Maintenant que le mystère entourant celle de Gooch avait été élucidé, au moins en partie, Mary sut, ou espéra, qu’elle trouverait son mari de vingt-cinq ans en Californie. Une vie de rêve. Ce n’était pas Gooch qui compléterait le trio. Irma et elle étaient au coude à coude.

Le pardon. La vieille femme, Mme Shrewsbury, avait pardonné à sa Mary à elle, qui qu’elle soit, fille ou sœur, supposa Mary, et elle avait semblé encouragée, malgré le temps perdu. Était-ce à cela que nous aspirions tous, avant de mourir ? Pardonner ? Nous faire pardonner ? Elle fut heureuse de penser que l’inconnue de St. John avait eu l’occasion de dire adieu. À quelqu’un.

Soulagée d’apercevoir le stationnement, Mary s’arrêta pour souffler dans l’espoir que l’homme hirsute, qu’elle apercevait par la fenêtre de son minuscule abri, lui apporterait ses clés au lieu de l’obliger à franchir les derniers pas. En s’approchant, elle le vit en train de passer en revue les dizaines de jeux de clés accrochés à un énorme panneau. Il se tourna vers elle en ouvrant la fenêtre du guichet.

— Vous donnez clés ? demanda-t-il d’un air soupçonneux.

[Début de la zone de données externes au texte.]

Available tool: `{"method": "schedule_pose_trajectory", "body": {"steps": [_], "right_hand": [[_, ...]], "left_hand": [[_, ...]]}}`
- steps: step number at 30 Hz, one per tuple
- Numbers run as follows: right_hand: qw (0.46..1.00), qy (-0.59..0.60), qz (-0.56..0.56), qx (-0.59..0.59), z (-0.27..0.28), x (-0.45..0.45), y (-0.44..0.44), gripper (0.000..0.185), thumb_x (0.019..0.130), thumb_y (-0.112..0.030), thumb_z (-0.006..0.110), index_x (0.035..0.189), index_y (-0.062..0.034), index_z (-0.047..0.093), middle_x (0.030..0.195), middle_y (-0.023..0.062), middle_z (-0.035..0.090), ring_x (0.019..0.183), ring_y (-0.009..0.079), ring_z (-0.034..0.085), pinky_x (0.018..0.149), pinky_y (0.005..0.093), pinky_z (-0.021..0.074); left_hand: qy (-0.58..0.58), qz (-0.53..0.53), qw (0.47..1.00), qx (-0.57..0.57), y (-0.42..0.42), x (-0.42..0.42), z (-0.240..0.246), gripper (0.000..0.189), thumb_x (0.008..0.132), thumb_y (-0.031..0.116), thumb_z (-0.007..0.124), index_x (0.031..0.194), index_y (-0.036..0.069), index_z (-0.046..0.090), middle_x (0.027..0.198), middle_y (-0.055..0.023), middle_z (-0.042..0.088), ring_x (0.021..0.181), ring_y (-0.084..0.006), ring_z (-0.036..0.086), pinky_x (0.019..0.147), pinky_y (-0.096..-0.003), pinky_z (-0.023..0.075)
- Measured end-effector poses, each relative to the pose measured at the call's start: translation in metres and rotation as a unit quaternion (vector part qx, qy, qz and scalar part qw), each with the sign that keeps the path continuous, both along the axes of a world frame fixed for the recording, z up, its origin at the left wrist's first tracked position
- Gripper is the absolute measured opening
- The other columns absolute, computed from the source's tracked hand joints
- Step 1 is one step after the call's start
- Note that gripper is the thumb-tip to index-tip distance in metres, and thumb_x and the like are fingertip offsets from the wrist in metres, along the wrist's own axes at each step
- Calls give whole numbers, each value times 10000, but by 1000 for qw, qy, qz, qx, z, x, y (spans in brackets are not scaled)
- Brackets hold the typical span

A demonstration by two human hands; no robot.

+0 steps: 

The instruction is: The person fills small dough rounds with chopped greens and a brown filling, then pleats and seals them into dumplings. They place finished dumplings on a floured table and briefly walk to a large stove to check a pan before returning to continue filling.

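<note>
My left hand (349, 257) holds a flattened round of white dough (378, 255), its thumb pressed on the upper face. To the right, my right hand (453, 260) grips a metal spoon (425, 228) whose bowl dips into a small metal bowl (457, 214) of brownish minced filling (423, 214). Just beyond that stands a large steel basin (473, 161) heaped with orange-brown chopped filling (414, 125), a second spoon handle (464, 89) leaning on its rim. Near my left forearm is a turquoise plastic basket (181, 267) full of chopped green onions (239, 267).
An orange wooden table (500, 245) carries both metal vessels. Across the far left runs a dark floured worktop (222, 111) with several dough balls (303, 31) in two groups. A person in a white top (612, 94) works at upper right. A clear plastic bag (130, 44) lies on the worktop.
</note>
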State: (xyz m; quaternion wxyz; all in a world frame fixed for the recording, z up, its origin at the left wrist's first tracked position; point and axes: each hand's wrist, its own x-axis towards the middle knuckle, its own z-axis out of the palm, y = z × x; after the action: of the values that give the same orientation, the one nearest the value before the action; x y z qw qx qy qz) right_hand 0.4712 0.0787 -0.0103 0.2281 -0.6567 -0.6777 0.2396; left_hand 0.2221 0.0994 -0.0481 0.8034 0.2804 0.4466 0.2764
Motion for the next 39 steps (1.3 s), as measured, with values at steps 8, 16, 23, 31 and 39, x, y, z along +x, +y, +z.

— Oui, répondit-elle. Celles de la camionnette Ford rouge.

Elle montra le véhicule du doigt.

— Je pas avoir. Vous pas donner.

Il leva les bras en l’air pour indiquer que c’était son problème à elle, pas le sien.

— Vous avez dit : « Pas clés, pas parking. » Alors je vous les ai données.

— Je pas souvenir, dit-il en reniflant. Vous voir.

Il tourna le tableau vers elle, mais, parmi les objets brillants, elle ne reconnut pas son porte-clés doublé d’une mini-lampe de poche, pourtant distinctif.

— Elles ne sont pas là.

— Vous pas donner.

— Je vous les ai données, insista-t-elle.

Il lança de nouveau les mains en l’air. Mary soupira.

— Vous avoir autre clé ?

— Non.

— Quelqu’un peut apporter ?

— Personne peut apporter.

L’homme sourit avec sympathie.

— Vous rentrer et apporter clé. Moi gentil. Moi pas faire payer parking. Vous venir.

Non seulement généreux, mais galant, il prit le bras lourd de Mary et la raccompagna, telle une jeune mariée, jusqu’à la rue, où il siffla un taxi et l’aida à caser sa masse sur la banquette arrière toute craquelée.

— Vous allez où ? demanda le chauffeur.